* WHAT TO WORK ON: Word for word, print each line of the listing below; pictures stay out.

* PROVIDED MATERIAL:
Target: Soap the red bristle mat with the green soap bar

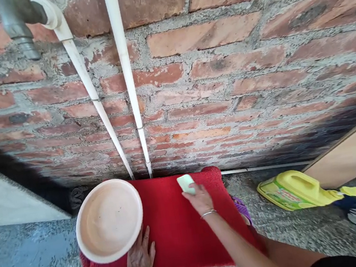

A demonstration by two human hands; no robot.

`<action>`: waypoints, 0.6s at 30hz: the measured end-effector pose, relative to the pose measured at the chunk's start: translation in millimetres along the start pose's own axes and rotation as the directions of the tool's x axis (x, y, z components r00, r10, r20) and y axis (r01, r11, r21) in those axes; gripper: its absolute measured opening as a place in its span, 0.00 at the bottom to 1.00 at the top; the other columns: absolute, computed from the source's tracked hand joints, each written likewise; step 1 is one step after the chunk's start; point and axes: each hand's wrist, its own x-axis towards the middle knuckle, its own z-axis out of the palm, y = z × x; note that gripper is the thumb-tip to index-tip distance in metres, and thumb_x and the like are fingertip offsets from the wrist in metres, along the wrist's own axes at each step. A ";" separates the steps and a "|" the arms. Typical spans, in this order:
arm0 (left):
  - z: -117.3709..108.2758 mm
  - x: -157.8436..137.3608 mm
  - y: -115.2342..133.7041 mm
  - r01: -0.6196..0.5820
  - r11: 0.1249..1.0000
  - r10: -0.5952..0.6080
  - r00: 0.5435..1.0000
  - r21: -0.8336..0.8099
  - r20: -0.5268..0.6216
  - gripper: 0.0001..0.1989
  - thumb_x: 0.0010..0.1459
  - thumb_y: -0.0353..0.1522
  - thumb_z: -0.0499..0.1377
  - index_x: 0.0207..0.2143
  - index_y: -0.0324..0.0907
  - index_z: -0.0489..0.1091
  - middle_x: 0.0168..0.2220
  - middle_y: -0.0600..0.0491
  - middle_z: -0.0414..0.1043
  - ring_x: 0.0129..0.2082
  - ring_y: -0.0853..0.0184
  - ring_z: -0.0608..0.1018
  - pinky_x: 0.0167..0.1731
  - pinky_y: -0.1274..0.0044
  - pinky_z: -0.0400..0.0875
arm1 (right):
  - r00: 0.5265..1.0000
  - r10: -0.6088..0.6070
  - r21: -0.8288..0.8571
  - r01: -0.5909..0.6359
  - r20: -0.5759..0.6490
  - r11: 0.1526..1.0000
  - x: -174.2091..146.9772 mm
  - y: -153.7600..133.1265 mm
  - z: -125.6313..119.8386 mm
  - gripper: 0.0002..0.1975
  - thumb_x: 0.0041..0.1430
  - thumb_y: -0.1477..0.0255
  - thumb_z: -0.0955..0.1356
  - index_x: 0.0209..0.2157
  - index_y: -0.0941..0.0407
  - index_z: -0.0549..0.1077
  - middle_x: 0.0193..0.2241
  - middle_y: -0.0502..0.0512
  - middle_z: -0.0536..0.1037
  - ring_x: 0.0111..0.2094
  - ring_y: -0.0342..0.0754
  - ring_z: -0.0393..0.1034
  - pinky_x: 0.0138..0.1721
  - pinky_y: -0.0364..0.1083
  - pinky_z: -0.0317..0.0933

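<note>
1 pale green bar (184, 182) over 1 red mat (176, 232) | my right hand (201, 199) grips it thumb-to-fingers, arm extended forward | my left hand (139, 256) lies palm-down, fingers slightly spread, beside 1 basin (109, 219) | 1 yellow bottle (290, 191) lies rightward

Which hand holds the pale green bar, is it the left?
No, the right hand grips the pale green bar, while the left hand lies by the basin.

The bar (185, 182) is pale green, the mat (175, 227) red, the basin (107, 220) pale pink, the bottle (293, 190) yellow.
</note>
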 end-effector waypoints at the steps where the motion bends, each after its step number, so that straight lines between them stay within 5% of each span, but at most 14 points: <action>1: 0.2 0.0 -0.4 0.002 1.000 -0.002 1.000 -0.003 0.000 0.26 0.62 0.36 0.50 0.62 0.45 0.59 0.60 0.48 0.66 0.59 0.60 0.68 0.59 0.64 0.62 | 0.996 -0.077 0.033 0.076 0.033 0.997 -9.6 -24.5 19.1 0.16 0.52 0.62 0.70 0.44 0.50 0.72 0.41 0.54 0.71 0.40 0.50 0.70 0.44 0.46 0.61; 5: 1.2 -0.3 -2.3 0.008 1.000 -0.007 1.000 -0.027 0.012 0.25 0.61 0.37 0.51 0.61 0.46 0.61 0.59 0.49 0.67 0.58 0.59 0.69 0.59 0.65 0.63 | 0.938 -0.304 0.035 0.303 0.166 0.952 -45.0 -106.9 74.2 0.16 0.51 0.62 0.70 0.43 0.49 0.73 0.42 0.54 0.72 0.41 0.51 0.68 0.44 0.48 0.58; 9: 0.0 -0.4 -4.2 0.024 0.999 -0.023 0.999 -0.039 0.033 0.26 0.60 0.37 0.52 0.61 0.47 0.62 0.60 0.49 0.65 0.59 0.58 0.68 0.59 0.64 0.61 | 0.910 -0.332 -0.041 0.352 0.248 0.935 -52.1 -122.7 79.4 0.17 0.51 0.63 0.70 0.44 0.49 0.72 0.45 0.56 0.71 0.46 0.54 0.66 0.47 0.50 0.55; 13: 0.3 -0.5 -5.4 0.017 0.999 -0.015 0.999 -0.051 0.029 0.25 0.60 0.38 0.51 0.60 0.47 0.63 0.60 0.49 0.65 0.59 0.57 0.67 0.60 0.64 0.60 | 0.962 -0.199 -0.119 0.223 0.186 0.968 -30.4 -68.0 40.7 0.18 0.50 0.63 0.70 0.45 0.48 0.73 0.44 0.54 0.72 0.44 0.52 0.68 0.47 0.49 0.55; 18: -0.8 0.2 -4.5 -0.002 1.000 0.002 1.000 -0.026 -0.006 0.24 0.60 0.38 0.51 0.57 0.45 0.66 0.58 0.48 0.68 0.60 0.57 0.66 0.61 0.64 0.59 | 0.994 0.112 -0.100 -0.110 0.018 0.989 -0.6 54.3 -35.2 0.18 0.52 0.62 0.69 0.45 0.49 0.73 0.42 0.55 0.73 0.38 0.51 0.71 0.41 0.48 0.59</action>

* PROBLEM SOLUTION:
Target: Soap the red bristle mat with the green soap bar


A demonstration by two human hands; no robot.

`<action>`: waypoints, 0.6s at 30hz: the measured end-effector pose, relative to the pose measured at the chunk's start: translation in millimetres along the start pose's own axes and rotation as the directions of the tool's x axis (x, y, z components r00, r10, r20) and y axis (r01, r11, r21) in those axes; gripper: its absolute measured opening as a place in its span, 0.00 at the bottom to 1.00 at the top; the other columns: absolute, computed from the source's tracked hand joints, each written likewise; step 1 is one step after the chunk's start; point and axes: each hand's wrist, its own x-axis towards the middle knuckle, its own z-axis out of the palm, y = z × x; note that gripper is the thumb-tip to index-tip distance in metres, and thumb_x and the like are fingertip offsets from the wrist in metres, along the wrist's own axes at each step. A ";" separates the steps and a "|" the arms. Typical spans, in this order:
arm0 (left):
  - z: -117.3709..108.2758 mm
  - x: -157.8436..137.3608 mm
  - y: -115.2342..133.7041 mm
  - r01: -0.6196..0.5820
  - r11: 0.1249..1.0000
  - r10: -0.5952..0.6080
  - r00: 0.5435..1.0000
  - r21: -0.8336..0.8099
  - r20: -0.5268..0.6216
  - gripper: 0.0001..0.1989
  - thumb_x: 0.0010..0.1459
  - thumb_y: -0.0353..0.1522
  - thumb_z: -0.0499..0.1377
  - index_x: 0.0207..0.2143
  - index_y: -0.0324..0.0907
  - index_z: -0.0489..0.1091
  - middle_x: 0.0168..0.2220
  - middle_y: -0.0600..0.0491
  - middle_z: -0.0414..0.1043
  - ring_x: 0.0129..0.2082
  - ring_y: -0.0853..0.0184
  - ring_z: -0.0608..0.1018
  - pinky_x: 0.0167..0.1731
  - pinky_y: -0.1274..0.0044
  - pinky_z: -0.0400..0.0875
arm1 (right):
  - r00: 0.5265..1.0000
  - r10: -0.6088..0.6070
  - r21: -0.8288..0.8571
  - r01: -0.5909..0.6359
  - r20: -0.5759..0.6490
  - r11: 0.1526..1.0000
  - x: -174.2091..146.9772 mm
  - y: -153.7600..133.1265 mm
  - z: -125.6313..119.8386 mm
  - gripper: 0.0002..0.1975
  - thumb_x: 0.0041..0.1430
  - thumb_y: -0.1477..0.0255
  - thumb_z: -0.0955..0.1356
  - index_x: 0.0209..0.2157
  - index_y: -0.0941..0.0407
  - index_z: -0.0549..0.1077
  - middle_x: 0.0193..0.2241
  - middle_y: -0.0502..0.0512
  - middle_z: -0.0536..0.1037
  - ring_x: 0.0111..0.2094
  - ring_y: -0.0342..0.0754
  - ring_z: -0.0393..0.1034
  - pinky_x: 0.0138..0.1721
  - pinky_y: -0.0364..0.1083
  - pinky_z: -0.0317..0.0933

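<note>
1 pale green bar (184, 182) over 1 red mat (176, 232) | my right hand (201, 199) grips it thumb-to-fingers, arm extended forward | my left hand (139, 256) lies palm-down, fingers slightly spread, beside 1 basin (109, 219) | 1 yellow bottle (290, 191) lies rightward

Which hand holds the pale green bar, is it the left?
No, the right hand grips the pale green bar, while the left hand lies by the basin.

The bar (185, 182) is pale green, the mat (175, 227) red, the basin (107, 220) pale pink, the bottle (293, 190) yellow.
</note>
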 end-effector waypoints at the steps where the motion bends, each after its step number, so that straight lines between them stay within 5% of each span, but at most 14 points: <action>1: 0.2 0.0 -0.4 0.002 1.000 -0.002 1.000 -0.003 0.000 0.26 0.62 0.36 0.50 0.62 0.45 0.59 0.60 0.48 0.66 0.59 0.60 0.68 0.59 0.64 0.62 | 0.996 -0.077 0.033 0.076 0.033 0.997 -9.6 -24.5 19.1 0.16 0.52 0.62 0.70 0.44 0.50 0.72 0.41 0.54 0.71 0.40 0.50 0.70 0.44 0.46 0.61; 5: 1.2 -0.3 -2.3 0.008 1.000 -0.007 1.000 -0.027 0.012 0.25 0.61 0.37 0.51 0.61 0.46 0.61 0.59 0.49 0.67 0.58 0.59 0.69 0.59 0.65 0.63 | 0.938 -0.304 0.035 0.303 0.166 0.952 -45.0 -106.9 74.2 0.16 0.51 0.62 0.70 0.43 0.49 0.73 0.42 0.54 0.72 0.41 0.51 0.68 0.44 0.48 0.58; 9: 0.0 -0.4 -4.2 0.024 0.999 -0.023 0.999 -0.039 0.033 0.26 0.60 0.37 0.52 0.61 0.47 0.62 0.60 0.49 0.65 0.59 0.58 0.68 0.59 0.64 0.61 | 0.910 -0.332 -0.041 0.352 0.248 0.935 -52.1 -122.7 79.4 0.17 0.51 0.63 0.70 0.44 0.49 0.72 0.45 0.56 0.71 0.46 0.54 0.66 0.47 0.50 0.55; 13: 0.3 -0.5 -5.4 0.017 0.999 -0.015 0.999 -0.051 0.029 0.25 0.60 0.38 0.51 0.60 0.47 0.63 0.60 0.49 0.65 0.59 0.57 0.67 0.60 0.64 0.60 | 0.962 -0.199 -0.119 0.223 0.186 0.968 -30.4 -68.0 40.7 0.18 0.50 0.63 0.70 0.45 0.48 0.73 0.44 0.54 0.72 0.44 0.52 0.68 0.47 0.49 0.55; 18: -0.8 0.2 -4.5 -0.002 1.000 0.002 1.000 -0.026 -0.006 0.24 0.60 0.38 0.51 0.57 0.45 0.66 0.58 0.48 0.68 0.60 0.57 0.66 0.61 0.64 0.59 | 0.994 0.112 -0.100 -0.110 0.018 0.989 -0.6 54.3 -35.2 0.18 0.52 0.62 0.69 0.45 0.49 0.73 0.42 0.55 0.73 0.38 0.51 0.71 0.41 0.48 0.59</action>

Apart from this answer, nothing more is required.